Drasher suddenly raised his voice into a polished baritone with a white southern accent, rendering a flawless imitation of the Reverend Doctor William Joseph Sweigel. "The power of JEEEEE - zuss!" he said.

"Good point," Zorn said. "Let's get our butts over to that damn picnic."

33

"I was spreading some of this fancy gourmet mustard on my frankfurter just now," the Reverend Doctor Billy Joe Sweigel said, holding a jar of the savory condiment up so that all the people at the luncheon could see it, "when I noticed that there were some small flecks of material mixed in with the mustard. Now, in the part of the country where I come from, mustard is bright yellow and perfectly smooth and homogeneous in its composition. But since I have come to California ..." Having telegraphed the joke, he paused briefly to allow laughter to build, and then subside. Then, as only a politician could, he went ahead and delivered it anyway. "Let's just say that I have spread some things on my frankfurters here in Southern California that were labeled as mustard, but in my part of the country probably would have been confiscated and analyzed in a police laboratory." The crowd laughed dutifully, for the second time, but Rev. Sweigel would not let go of the theme. "I engaged one of my staff in a lighthearted conversation about this mustard, or MOO-tard as it says on the jar, and he informed me that these flecks of material that I had alluded to were, in fact, actual seeds of the mustard plant. Mustard seeds."
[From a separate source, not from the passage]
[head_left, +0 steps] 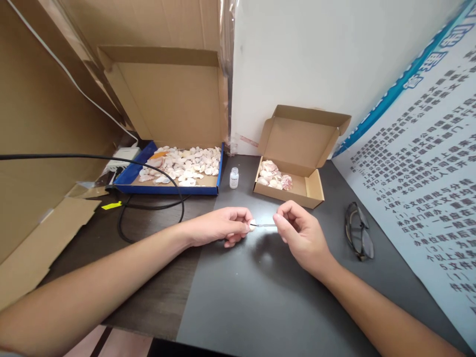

The crowd went dead silent, like Sunday school children who know that they are about to be told that they stand a high chance of burning in Hell. All of the people here at the Southern California Rightist Coalition who had been brought up Christian (which was most of them) knew what was coming. The non-Christians were already so alienated by the heavily pork-oriented meal that they weren't talking much anyway.

Sweigel continued. "Now our lord JEEE-zuss once spoke of mustard seeds. He said that all one needed in order to perform miracles was to have faith the size of a mustard seed.

"This is a piece of Scripture that I have known since I was just a little boy. But I never really understood what it meant until today. You see, in all of my life, this is the first time that I have ever actually seen a mustard seed. My mustard has always been the bright yellow substance to which I earlier alluded. So I did not know, frankly, whether a mustard seed was a very small thing, like a poppy seed, or a very large thing, like a coconut. So when I read these words of our lord JEEE-zuss, I did not know whether he was saying that we needed just a tiny little bit of faith, or a whole lot of faith. "But today the LORD has seen fit to educate me in these matters and I have had my first taste of expensive Southern California MOO-tard, and I have seen actual mustard seeds. And I can report to you that they are neither extremely small, as seeds go, nor are they extremely large."